The research supported by this SGER award addresses the quantification of the response of the in vivo cell membranes probed with Atomic Force Microscope (AFM). The long-term objective is to understand the extent to which the membrane of a cell mirrors certain biochemical processes within the cell and how the biophysical properties of the membrane provide insight into the health of a cell. At the heart of such an investigation is a theory capable of modeling the complex interaction between an AFM probe and the soft cell membrane. Such a theory then renders the AFM a powerful tool for characterizing the biomechanical properties of cell membranes.
The investigation proposed here is based on a general continuum theory derived from first principles of fluid membranes endowed with local bending resistance. In accordance with the physics of the problem the membrane is assumed to enclose a fluid medium, which transmits hydrostatic pressure to the membrane, and a point load is applied at the pole of the membrane to simulate the effect of an AFM probe. Both types of loading are associated with a potential and the problem is then cast in a variational setting, which is used to obtain the equations that describe axisymmetric equilibrium states of the cell membrane. Further refinements associated with global constraints on the enclosed volume and contact with a rigid substrate are proposed together with a solution strategy that relies on an iterative scheme for calculating the associated Lagrange multipliers. The main goal then is to use the numerical implementation of the model to identify the material constants associated with the mechanical behavior of the cell membrane through correlation with AFM data and further refinement of the model. The expected outcome of this seed grant project would be the first experimentally validated model that characterizes the nonlinear interaction between an AFM probe and a cell membrane.

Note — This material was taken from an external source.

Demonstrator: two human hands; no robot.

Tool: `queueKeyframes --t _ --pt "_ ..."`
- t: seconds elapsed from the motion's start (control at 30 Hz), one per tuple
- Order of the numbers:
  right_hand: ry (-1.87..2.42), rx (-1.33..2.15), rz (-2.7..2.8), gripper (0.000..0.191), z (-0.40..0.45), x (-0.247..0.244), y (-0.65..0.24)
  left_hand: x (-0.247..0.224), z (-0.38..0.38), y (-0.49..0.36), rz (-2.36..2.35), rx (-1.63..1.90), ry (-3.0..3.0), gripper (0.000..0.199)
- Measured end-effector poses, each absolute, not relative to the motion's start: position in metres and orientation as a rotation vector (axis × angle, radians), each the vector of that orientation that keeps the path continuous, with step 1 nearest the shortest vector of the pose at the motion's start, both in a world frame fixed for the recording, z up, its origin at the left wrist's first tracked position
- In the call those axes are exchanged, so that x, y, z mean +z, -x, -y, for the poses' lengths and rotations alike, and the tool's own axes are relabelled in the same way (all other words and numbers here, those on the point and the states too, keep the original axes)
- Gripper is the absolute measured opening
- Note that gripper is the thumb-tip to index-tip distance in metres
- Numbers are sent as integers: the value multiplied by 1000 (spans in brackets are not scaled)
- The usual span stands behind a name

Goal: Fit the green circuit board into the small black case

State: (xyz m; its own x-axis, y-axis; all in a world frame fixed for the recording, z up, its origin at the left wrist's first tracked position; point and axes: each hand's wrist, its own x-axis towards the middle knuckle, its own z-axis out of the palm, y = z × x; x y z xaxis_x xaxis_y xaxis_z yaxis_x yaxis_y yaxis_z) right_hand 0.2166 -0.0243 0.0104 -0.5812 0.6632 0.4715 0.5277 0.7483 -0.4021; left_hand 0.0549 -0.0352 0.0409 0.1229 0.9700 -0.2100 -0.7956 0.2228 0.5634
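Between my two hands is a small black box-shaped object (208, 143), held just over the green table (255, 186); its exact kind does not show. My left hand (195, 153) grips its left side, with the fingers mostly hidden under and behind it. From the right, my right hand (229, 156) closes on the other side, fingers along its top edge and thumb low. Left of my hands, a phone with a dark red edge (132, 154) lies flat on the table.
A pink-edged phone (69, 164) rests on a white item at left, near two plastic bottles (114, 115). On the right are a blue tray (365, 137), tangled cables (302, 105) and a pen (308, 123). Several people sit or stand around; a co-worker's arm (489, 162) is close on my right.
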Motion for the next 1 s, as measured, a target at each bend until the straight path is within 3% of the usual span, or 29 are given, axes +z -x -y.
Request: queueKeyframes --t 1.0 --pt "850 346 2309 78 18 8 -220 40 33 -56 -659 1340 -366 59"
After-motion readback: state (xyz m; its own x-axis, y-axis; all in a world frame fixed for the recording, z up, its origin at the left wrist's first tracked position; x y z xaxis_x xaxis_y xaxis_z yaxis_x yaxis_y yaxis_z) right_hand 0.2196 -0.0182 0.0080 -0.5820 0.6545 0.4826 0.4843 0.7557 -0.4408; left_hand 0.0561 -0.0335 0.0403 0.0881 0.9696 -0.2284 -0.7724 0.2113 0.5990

The broader impact of the proposed research is the development of new technology for biological research, by including Atomic Force Microscope among the tools used in cell investigation. The proposed theoretical/computational approach together with the experimental program has far reaching potential applications. Using this method, the effect of pathogens on healthy cell membranes can be studied resulting in physical methods for identification and detection of these pathogens (for e.g. in developing defensive measures against biological and chemical agents). A promising area of investigation would be to investigate changes in the membrane of tumor cells that enable cells to divide and metastasize. This could potentially lead to earlier detection and confirmation of malignancy. Yet another fruitful avenue of research would be to use this method to gain a deep understanding of the underlying mechanics of cell motility. Finally this method could facilitate a deeper understanding of the relationship between membrane properties and disease, i.e. how changes in membrane properties and membrane-bound proteins leads to (or are indicative of) disease, which in turn could lead to alternative treatment strategies.